Every Lab will have two parts. The Pre-Lab is a guided code-with-me activity. Don’t worry if you fall behind or miss something. The solutions to the Pre-Lab will be posted online for you to consult whenever you wish. The Lab assignment is a collection of questions (similar to our in-class Explorations) that you will answer using text, code and mathematical expressions. The Pre-Lab will give you helpful examples to follow when working on the Lab. Your solutions to the Lab will be written in an Rmarkdown document that will contain your text, mathematical expressions, code and the output of your code. The beauty of the Rmarkdown file is that it can create a final document that weaves together your code, the output of your code, and your regular text descriptions and conclusions.
We will be using the software R, RStudio, and the remote server Posit Cloud throughout the semester to learn about the statistical concepts and how to analyze real data. To straighten out which is which: R is the name of the programming language itself and RStudio is a convenient interface that we will use within Posit Cloud.

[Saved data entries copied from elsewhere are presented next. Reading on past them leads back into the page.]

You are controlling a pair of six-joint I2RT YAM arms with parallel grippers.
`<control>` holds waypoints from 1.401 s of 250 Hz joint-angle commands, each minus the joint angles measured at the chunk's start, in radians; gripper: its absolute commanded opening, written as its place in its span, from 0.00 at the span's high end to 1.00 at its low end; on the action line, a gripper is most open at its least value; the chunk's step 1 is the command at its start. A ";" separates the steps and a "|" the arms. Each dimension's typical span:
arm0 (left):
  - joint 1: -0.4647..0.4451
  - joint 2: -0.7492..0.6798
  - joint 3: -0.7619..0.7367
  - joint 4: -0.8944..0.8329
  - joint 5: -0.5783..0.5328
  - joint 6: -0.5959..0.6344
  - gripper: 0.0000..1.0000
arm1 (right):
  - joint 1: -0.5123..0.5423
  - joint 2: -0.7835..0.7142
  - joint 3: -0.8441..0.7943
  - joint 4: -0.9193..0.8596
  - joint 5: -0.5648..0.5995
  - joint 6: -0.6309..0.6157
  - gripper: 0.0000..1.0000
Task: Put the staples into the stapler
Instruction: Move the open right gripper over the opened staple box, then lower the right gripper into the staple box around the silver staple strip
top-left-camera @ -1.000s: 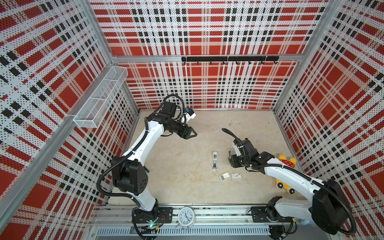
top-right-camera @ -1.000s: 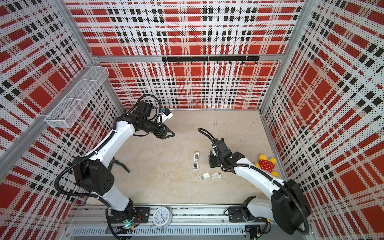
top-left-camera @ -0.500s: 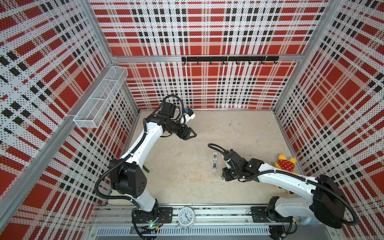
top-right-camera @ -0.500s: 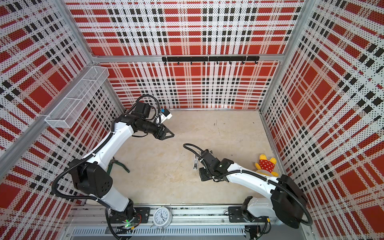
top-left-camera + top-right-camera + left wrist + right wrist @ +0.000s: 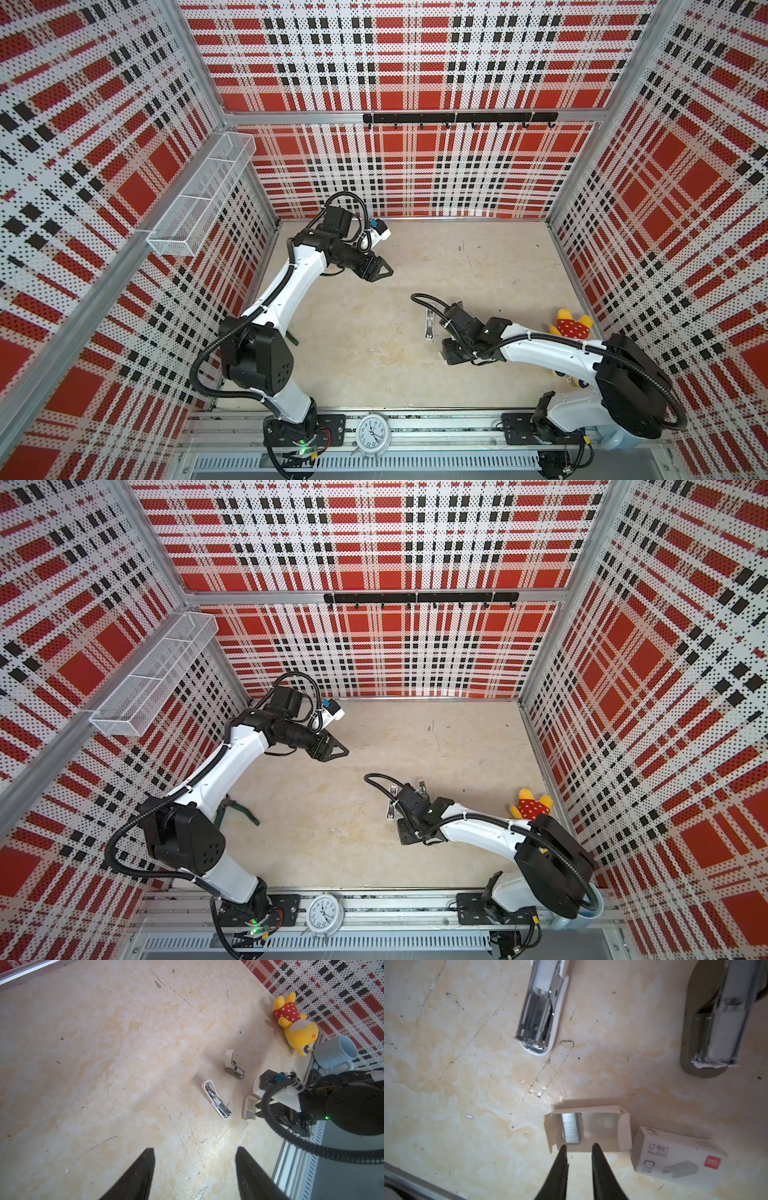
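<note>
The staples (image 5: 570, 1131), a short silver-grey strip, lie at one end of a small white cardboard tray (image 5: 602, 1126). My right gripper (image 5: 579, 1146) hangs just above the tray's near edge beside the strip, its jaws a narrow gap apart with nothing between them. In both top views the right wrist (image 5: 457, 353) hides tray and staples. A white stapler (image 5: 542, 1007) (image 5: 429, 322) lies open, metal channel up, just beyond the tray. A second open stapler (image 5: 714, 1022) has a grey base. My left gripper (image 5: 194, 1149) (image 5: 384, 272) is open and empty, high over the table's back left.
The printed white box sleeve (image 5: 675, 1157) lies right beside the tray. A yellow plush toy (image 5: 571, 326) and a pale blue mug (image 5: 332, 1051) sit by the right wall. Green-handled pliers (image 5: 232, 808) lie near the left arm's base. A small clock (image 5: 372, 432) stands on the front rail.
My right arm has swung left and toward the front, from beside the stapler to over the tray and box, now covering them in the top views. The left arm has barely moved.
</note>
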 commanded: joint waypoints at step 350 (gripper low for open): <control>0.019 -0.032 -0.025 0.023 0.014 0.007 0.35 | 0.026 0.075 0.076 0.010 0.075 0.011 0.76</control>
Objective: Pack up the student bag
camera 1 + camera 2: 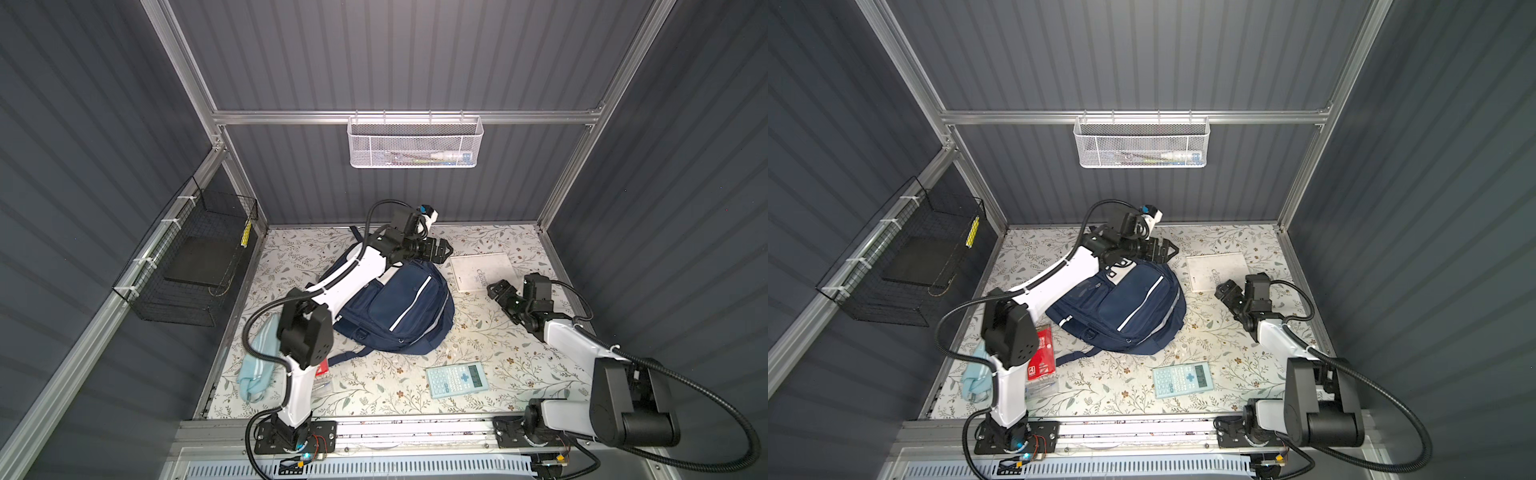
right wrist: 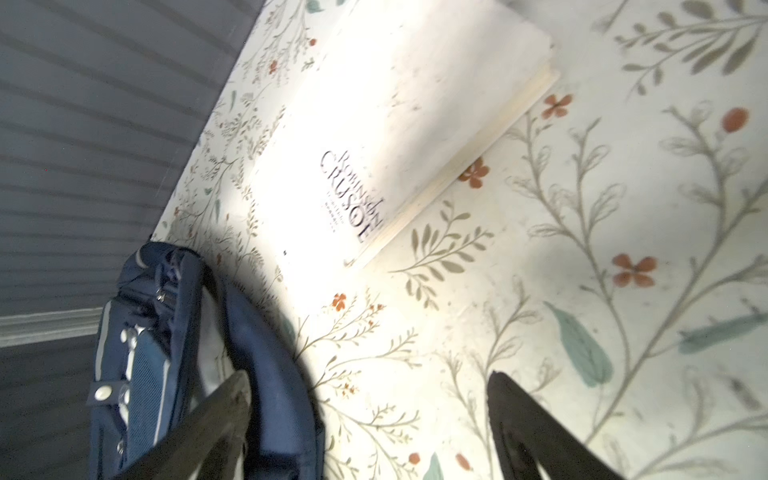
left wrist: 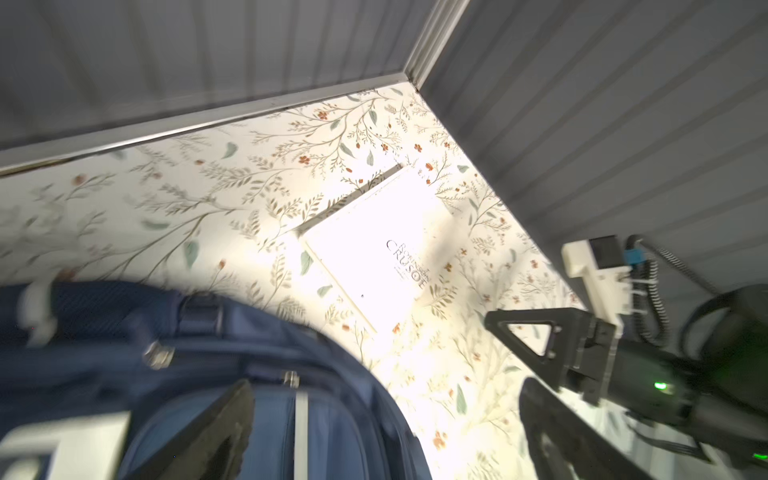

Initially there are three panes in the RStudio interface. The pane in the upper right contains your Environment work space as well as a History of the commands that you’ve entered. When you import data or define a variable they will appear in your Environment.
Any Files that you upload or generate will show up in the pane in the lower right corner. The lower right also contains a list of installed Packages that you can click on to put in your working library. R packages have complex dependency relationships, but often if you need a package installed then R will ask if you want to install it. When this happens, just follow the prompts to load the package.
The pane on the left is where the action happens. The current display shows the Console. Every time you launch RStudio, it will have the same text at the top of the console telling you the version of R that you’re running. Below that information is the prompt. As its name suggests, this prompt is a request for a command. Initially, interacting with R is all about typing commands and interpreting the output. These commands and their syntax have evolved over decades (literally) and now provide what many users feel is a fairly natural way to access data and organize, describe, and invoke statistical computations.
TO DO NEXT: Within the Files pane in the lower right, click on PreLab1.Rmd to open the document Prelab1.Rmd. You can now view and edit the Rmarkdown file that was used to create this document.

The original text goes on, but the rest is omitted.